Des commandes qui ont plus que doublé
Ce qui se passe dans le monde a des répercussions sur tous les maillons de la chaîne, aussi petits soient-ils : charpentiers, scieries familiales…
Exemple concret de la situation actuelle : la scierie Gonnachon, installée à Saint-Igny-de-Vers (Rhône), qui emploie dix personnes et dont Romain Gonnachon représente la quatrième génération, a vu ses commandes plus que doubler ces derniers mois. Chaque jour, les appels téléphoniques et les e-mails affluent, obligeant Marion Pageaut, sa compagne, à refuser des demandes. « Nos clients sont essentiellement des charpentiers, des grossistes et revendeurs et des entreprises de rabotage. Nous faisons aussi du bois à palettes. Depuis quelques mois, nous avons dû augmenter notre amplitude horaire pour le sciage, nous sommes ainsi à 110 % de nos capacités. Nous aimerions répondre à plus de sollicitations mais notre carnet de commande est plein jusqu’en octobre et nous devons répondre à nos clients réguliers en priorité », indique le gérant de l’entreprise spécialisée dans les résineux (sapin et douglas).
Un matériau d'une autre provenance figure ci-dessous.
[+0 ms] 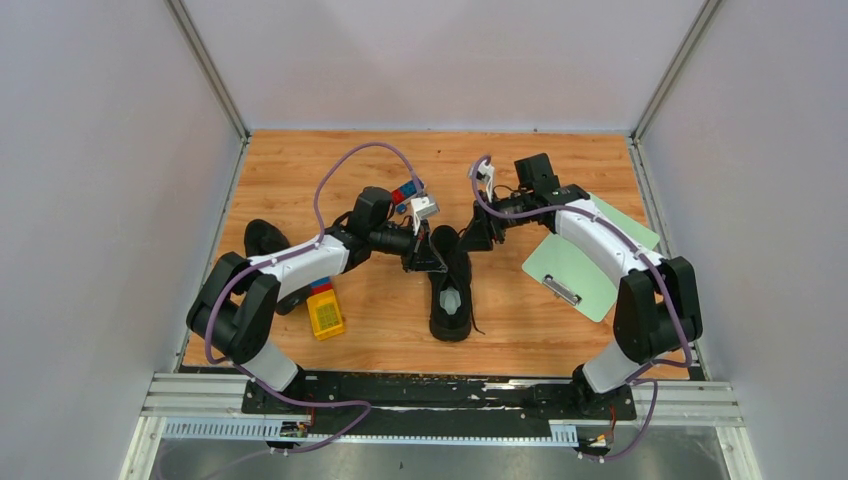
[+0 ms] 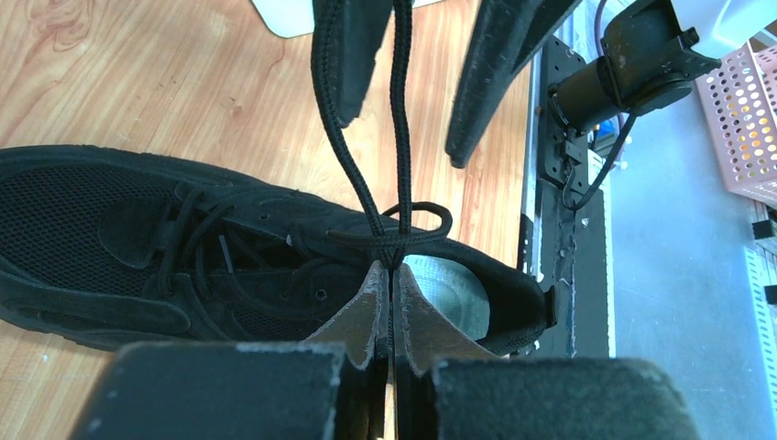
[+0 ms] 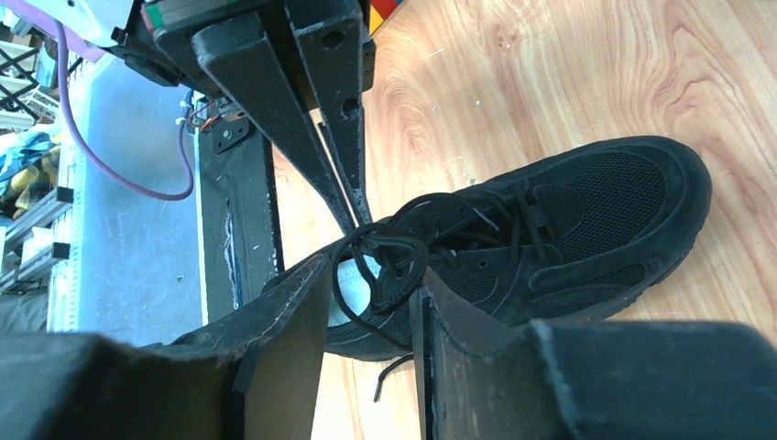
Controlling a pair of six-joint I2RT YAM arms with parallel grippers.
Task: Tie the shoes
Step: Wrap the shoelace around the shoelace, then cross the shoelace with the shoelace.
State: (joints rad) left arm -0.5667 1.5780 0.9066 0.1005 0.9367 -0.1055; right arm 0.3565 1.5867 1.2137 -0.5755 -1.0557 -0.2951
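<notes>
1. The left pincer [image 2: 391, 270] is closed tight, its tips pinching the black laces [image 2: 396, 137] where they cross above the tongue of the middle shoe [image 1: 452, 300].
2. The right pincer [image 3: 373, 268] stands partly open over the same shoe's opening, with a lace loop lying in the gap between its fingers; it clamps nothing.
3. From the crossing, two lace strands rise taut towards the right pincer, running along one of its fingers [image 2: 348, 55].
4. The middle shoe lies on the wooden bench [image 1: 390, 335], heel towards the arm bases.
5. The second shoe [image 1: 262, 238] sits at the left, partly hidden behind the left arm.
6. A yellow block [image 1: 325, 315] lies near the left arm, and a green clipboard [image 1: 575, 270] lies under the right arm.
</notes>
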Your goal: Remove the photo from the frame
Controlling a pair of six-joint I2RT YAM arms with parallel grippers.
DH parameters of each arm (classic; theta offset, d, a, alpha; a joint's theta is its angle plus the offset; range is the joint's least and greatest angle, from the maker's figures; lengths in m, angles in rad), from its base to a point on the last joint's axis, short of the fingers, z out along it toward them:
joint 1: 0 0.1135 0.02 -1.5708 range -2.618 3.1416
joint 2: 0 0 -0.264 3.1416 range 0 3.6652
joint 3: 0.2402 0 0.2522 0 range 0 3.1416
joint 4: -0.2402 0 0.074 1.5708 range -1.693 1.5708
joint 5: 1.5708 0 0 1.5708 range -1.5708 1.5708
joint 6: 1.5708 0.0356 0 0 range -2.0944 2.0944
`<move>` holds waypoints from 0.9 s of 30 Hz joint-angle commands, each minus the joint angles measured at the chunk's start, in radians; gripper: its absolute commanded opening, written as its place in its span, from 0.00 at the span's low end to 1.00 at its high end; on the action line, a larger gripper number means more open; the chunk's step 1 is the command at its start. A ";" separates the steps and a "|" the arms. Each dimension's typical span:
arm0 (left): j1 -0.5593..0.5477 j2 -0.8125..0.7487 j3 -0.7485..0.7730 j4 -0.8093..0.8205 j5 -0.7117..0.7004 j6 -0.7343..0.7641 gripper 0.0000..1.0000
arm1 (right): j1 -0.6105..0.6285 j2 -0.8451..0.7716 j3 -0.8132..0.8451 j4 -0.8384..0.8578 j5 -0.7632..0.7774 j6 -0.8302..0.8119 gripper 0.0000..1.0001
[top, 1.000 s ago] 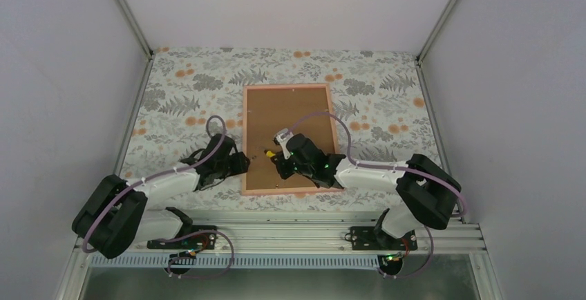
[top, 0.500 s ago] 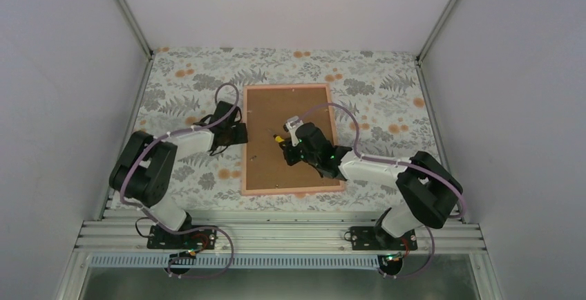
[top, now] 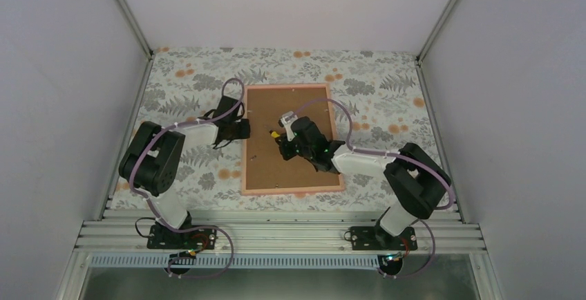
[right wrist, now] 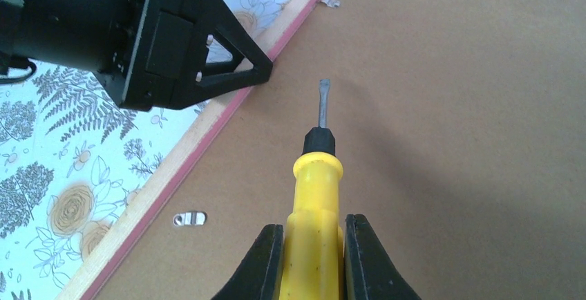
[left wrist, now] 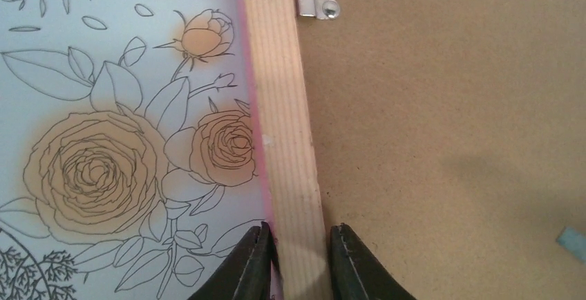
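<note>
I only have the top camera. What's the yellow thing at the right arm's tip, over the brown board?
Observer: A yellow-handled screwdriver; the right jaws are shut on its handle.
Operator: Is its blade on a clip?
Observer: No. The blade tip is over bare backing board, apart from the metal clip ahead of it.
Operator: And the left arm?
Observer: The left jaws straddle the frame at its wooden rail, one on each side.
</note>
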 commanded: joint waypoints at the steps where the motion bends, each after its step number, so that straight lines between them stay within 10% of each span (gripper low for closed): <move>1: 0.002 0.001 -0.053 0.003 0.037 0.009 0.19 | -0.006 0.040 0.061 0.038 -0.013 -0.036 0.04; 27: -0.062 -0.111 -0.201 0.050 0.073 -0.100 0.16 | -0.012 0.263 0.203 0.078 -0.058 -0.035 0.04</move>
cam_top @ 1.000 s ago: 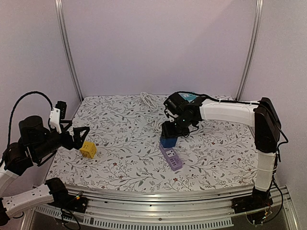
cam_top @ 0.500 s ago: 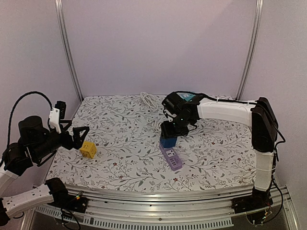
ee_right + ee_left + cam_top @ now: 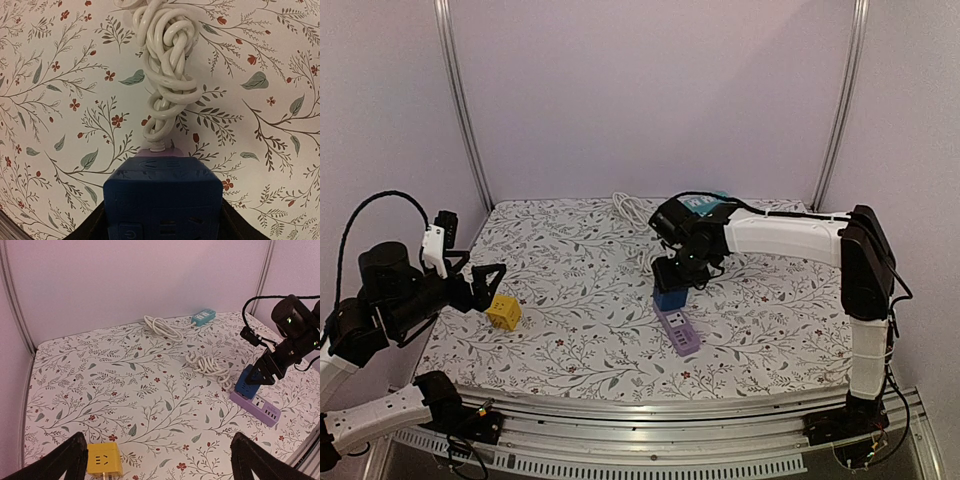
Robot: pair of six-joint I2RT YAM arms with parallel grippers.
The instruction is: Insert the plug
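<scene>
A blue cube plug (image 3: pixel 669 296) (image 3: pixel 162 200) stands on the far end of the purple power strip (image 3: pixel 679 332) (image 3: pixel 161 150) in the middle of the table. My right gripper (image 3: pixel 672 276) (image 3: pixel 162 222) is shut on the blue plug from above, one dark finger on each side. How deep the plug sits in the strip is hidden. The strip's white cord (image 3: pixel 162 75) lies bundled just beyond it. My left gripper (image 3: pixel 488 286) (image 3: pixel 157 442) hangs wide open at the left, holding nothing, just above a yellow cube plug (image 3: pixel 504 312) (image 3: pixel 104 458).
A teal power strip (image 3: pixel 203 317) and a loose white cable (image 3: pixel 162 326) lie near the back wall. Metal frame posts (image 3: pixel 461 105) stand at the back corners. The floral cloth (image 3: pixel 580 300) covers the table.
The right arm's wrist has shifted slightly left while staying on the blue plug. The left arm has not moved.
</scene>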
Des capacités de sciage stables
Comme d’autres entreprises, la scierie Gonnachon évolue avec son temps et réalise des investissements réguliers. « En Auvergne-Rhône-Alpes, les capacités de sciage restent stables ces dernières années. Il ne manque ni la matière, ni les outils, ni les compétences. Ce sont les facteurs mis bout à bout cités précédemment qui expliquent la tension actuelle. Fibois est en train de faire le point sur les problématiques et besoins des acteurs de la filière. Il ressort que ce sont essentiellement des produits assez industrialisés qui manquent (panneaux, lamellés-collés…), les bois de charpentes sont en général disponibles mais à des prix plus élevés (+ 30 %) », poursuit le directeur de Fibois.
De leurs côtés, les professionnels de la filière bois préfèrent rester prudents et ne pas abuser de cette embellie. « On ne sait pas combien de temps va durer cette situation. Le vent peut tourner vite parfois… », conclut Romain Gonnachon.